High-speed PII masking for Polars — powered by Rust. GDPR-compliant asterisk masking and FF3-1 format-preserving encryption for EU and Latin American PII.

MaskOps extends Polars with zero-overhead PII detection and masking expressions. No NLP models. No intermediate files. Just regex + Rust running directly on Arrow buffers.

Contents

Documentation

Full docs, regulatory coverage, and pricing plans: fcarvajalbrown.github.io/MaskOps

MaskOps is also listed in awesome-polars under Security / Privacy.

Install

pip install maskops

v1.0.0+ API stability guarantee — no breaking changes to mask_pii, contains_pii, or mask_pii_fpe signatures without a major version bump.

Usage

import polars as pl
import maskops

df = pl.read_csv("payments.csv")

# Mask all PII in a column
df.with_columns(maskops.mask_pii("notes"))

# Filter rows that contain PII
df.filter(maskops.contains_pii("free_text"))

Supported patterns

PatternExample inputMasked output
IBANDE89370400440532013000DE89******************
EU VATDE123456789DE*********
Emailjohn.doe@example.com********@example.com
Phone+14155552671+1**********
IP Address192.168.1.100192.168.*.*
RUT (Chile)76.354.771-K**********-K
CPF (Brazil)529.982.247-25*********-25
CURP (Mexico)BADD110313HCMLNS09******************
DNI (Spain)12345678Z********Z
NIE (Spain)X1234567L********L
NIN (UK)AB 12 34 56 C*********** C
Personalausweis (Germany)T220001293**********
Credit Card (Visa/MC/Amex/Discover/Maestro)4111111111111111411111******1111

Tested against 8 EU locales: DE, FR, ES, IT, NL, PL, PT, SE. Email and phone follow RFC 5322 and E.164 respectively. RUT and CPF include Módulo 11 check digit validation. DNI and NIE include modulo 23 check letter validation. Credit cards include Luhn validation — format-only matches are rejected. Personalausweis: weighted-sum check digit (weights [7,3,1] cyclic, mod 10). NIN: HMRC-excluded prefix validation (BG, GB, KN, NK, NT, TN, ZZ rejected).

How It Works

flowchart TD
    IN["Python · Polars DataFrame"]

    subgraph API ["  Polars Expression API  "]
        direction LR
        MP["mask_pii"]
        CP["contains_pii"]
        FP["mask_pii_fpe"]
    end

    RUST["Rust Core — Arrow buffers · zero-copy"]

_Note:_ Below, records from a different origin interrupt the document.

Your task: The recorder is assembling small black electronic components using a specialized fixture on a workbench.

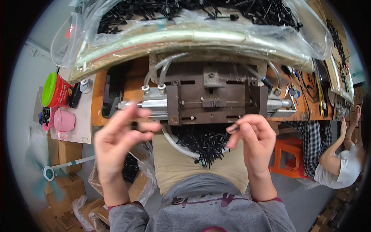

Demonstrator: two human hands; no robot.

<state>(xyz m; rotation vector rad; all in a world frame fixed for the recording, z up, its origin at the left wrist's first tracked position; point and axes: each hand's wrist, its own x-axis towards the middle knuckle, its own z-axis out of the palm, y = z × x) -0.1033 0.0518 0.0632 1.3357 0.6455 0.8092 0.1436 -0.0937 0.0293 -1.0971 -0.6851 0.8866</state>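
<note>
My left hand (123, 141), smeared by motion, is raised at the left end of a brown metal fixture (174, 104). Its fingers are spread apart; a dark spot shows between them, too blurred to name. My right hand (258, 141) is at the fixture's front right corner, thumb and fingertips pinched on a small black part (235, 128). In the middle of the fixture is a small dark block (213, 102). Below its front edge, a heap of thin black plastic parts (205, 145) lies over my lap.
Clear tubes (164, 71) run to air cylinders (154, 103) at the fixture's sides. Behind it stands a plastic-lined tray (193, 36) of black parts. A pink cup (64, 121) and red tub (62, 91) are left. Another person (336, 166) sits right, near an orange stool (288, 156).
</note>
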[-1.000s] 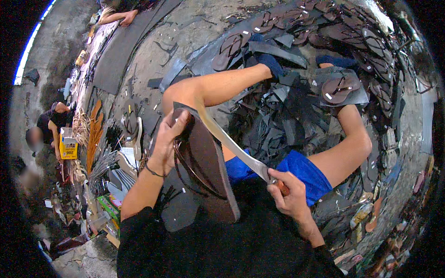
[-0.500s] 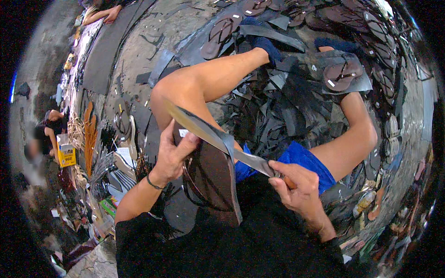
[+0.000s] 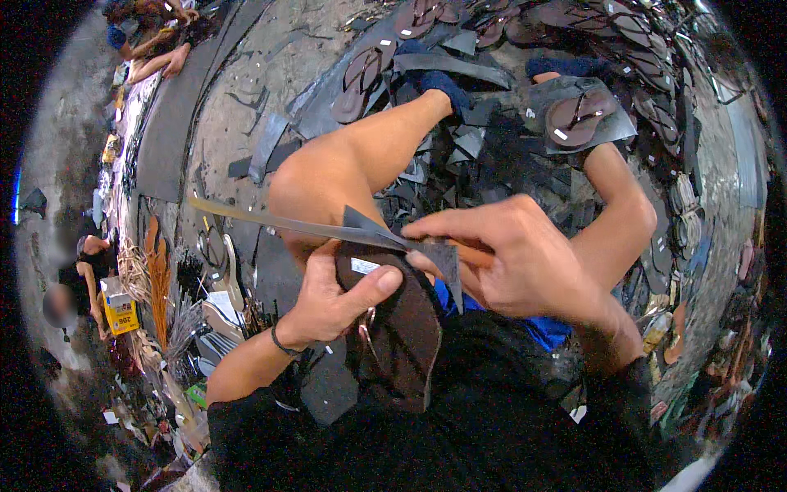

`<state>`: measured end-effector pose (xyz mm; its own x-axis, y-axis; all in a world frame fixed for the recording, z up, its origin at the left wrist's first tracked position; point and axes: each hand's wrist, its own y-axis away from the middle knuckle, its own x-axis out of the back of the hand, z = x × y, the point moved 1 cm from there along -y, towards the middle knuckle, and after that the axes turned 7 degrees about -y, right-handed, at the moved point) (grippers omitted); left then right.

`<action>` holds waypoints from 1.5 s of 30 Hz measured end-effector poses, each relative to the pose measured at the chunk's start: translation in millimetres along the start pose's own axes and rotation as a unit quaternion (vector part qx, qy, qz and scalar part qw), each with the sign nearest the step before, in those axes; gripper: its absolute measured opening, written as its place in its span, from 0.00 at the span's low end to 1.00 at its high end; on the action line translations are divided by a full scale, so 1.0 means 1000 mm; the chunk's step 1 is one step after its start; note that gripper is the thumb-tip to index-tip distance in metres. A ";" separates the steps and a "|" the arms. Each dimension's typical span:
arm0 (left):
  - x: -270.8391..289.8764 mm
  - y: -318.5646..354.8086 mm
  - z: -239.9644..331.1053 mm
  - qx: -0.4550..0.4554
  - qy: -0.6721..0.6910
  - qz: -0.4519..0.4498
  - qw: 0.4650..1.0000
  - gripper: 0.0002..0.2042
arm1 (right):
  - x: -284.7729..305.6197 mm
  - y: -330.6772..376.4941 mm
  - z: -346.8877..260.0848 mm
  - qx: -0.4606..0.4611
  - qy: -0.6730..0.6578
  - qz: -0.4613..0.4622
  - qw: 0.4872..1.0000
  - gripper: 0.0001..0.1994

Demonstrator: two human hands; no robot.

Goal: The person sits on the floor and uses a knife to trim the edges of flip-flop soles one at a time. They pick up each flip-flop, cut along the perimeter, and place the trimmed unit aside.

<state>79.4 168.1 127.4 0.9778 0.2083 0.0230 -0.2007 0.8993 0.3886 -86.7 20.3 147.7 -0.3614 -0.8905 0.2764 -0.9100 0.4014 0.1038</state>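
Observation:
A dark brown flip-flop [image 3: 414,340] is tilted in front of my chest, its strap toward me. My left hand [image 3: 332,295] is closed around its far end, thumb on the footbed beside a small white label. In my right hand [image 3: 525,262] is a long knife [image 3: 279,220]; its brownish handle shows partly between the fingers. The blade runs leftward along the flip-flop's far edge, its tip out past my left knee. A pointed dark rubber flap [image 3: 362,221] stands up behind the blade. A grey strip [image 3: 448,275] hangs by my right fingers; whether it is still attached I cannot tell.
Dark rubber offcuts [image 3: 467,143] cover the floor between my bare legs. Another flip-flop [image 3: 580,119] lies on a rubber sheet over my right foot. More flip-flops [image 3: 648,74] line the far right. At left are a yellow box [image 3: 121,305] and other people's arms [image 3: 160,61].
My right hand has moved up and nearer the flip-flop. The knife has swung from a diagonal to nearly level, farther left. My left hand has shifted slightly right and down, turning the flip-flop's footbed more into view.

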 end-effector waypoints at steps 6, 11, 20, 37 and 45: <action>0.032 -0.034 0.075 -0.106 -0.301 -0.174 0.932 0.23 | 0.007 -0.017 0.004 0.033 -0.309 -0.038 0.950 0.21; 0.014 0.020 0.074 -0.161 -0.282 -0.145 0.935 0.21 | -0.016 0.006 0.048 0.047 -0.404 0.134 0.904 0.20; -0.071 -0.043 -0.039 -0.124 0.553 0.125 0.814 0.18 | -0.031 0.040 0.065 0.019 -0.389 0.228 0.893 0.23; -0.051 -0.011 -0.115 -0.004 0.582 0.069 0.810 0.14 | -0.060 0.142 0.054 -0.095 0.031 0.298 0.949 0.12; -0.050 0.025 -0.131 0.027 0.391 0.177 0.903 0.18 | -0.085 0.085 0.065 -0.055 -0.018 0.251 0.966 0.12</action>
<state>17.3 230.3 14.8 0.5079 0.7056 -0.4942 -0.4683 0.7077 0.5290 -146.7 115.9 71.0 -0.7604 -0.5831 0.2860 -0.5912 0.8038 0.0672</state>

    subgraph MODES ["  Masking modes  "]
        direction LR
        AST["Asterisk\nirreversible"]
        ENC["FF3-1 FPE\npseudonymization"]
    end

    OUT["Masked Polars Series"]

    IN --> API --> RUST --> MODES --> OUT

    style IN   fill:#0d1117,stroke:#3DDB81,color:#e6edf3
    style RUST fill:#0d1117,stroke:#CE422B,color:#e6edf3
    style OUT  fill:#0d1117,stroke:#3DDB81,color:#e6edf3
    style AST  fill:#0d1117,stroke:#4e8adb,color:#e6edf3
    style ENC  fill:#0d1117,stroke:#9f6fcf,color:#e6edf3
    style MP   fill:#0d1117,stroke:#3c4450,color:#8b949e
    style CP   fill:#0d1117,stroke:#3c4450,color:#8b949e
    style FP   fill:#0d1117,stroke:#3c4450,color:#8b949e

No Python objects created per row. No NLP model loaded. No intermediate files.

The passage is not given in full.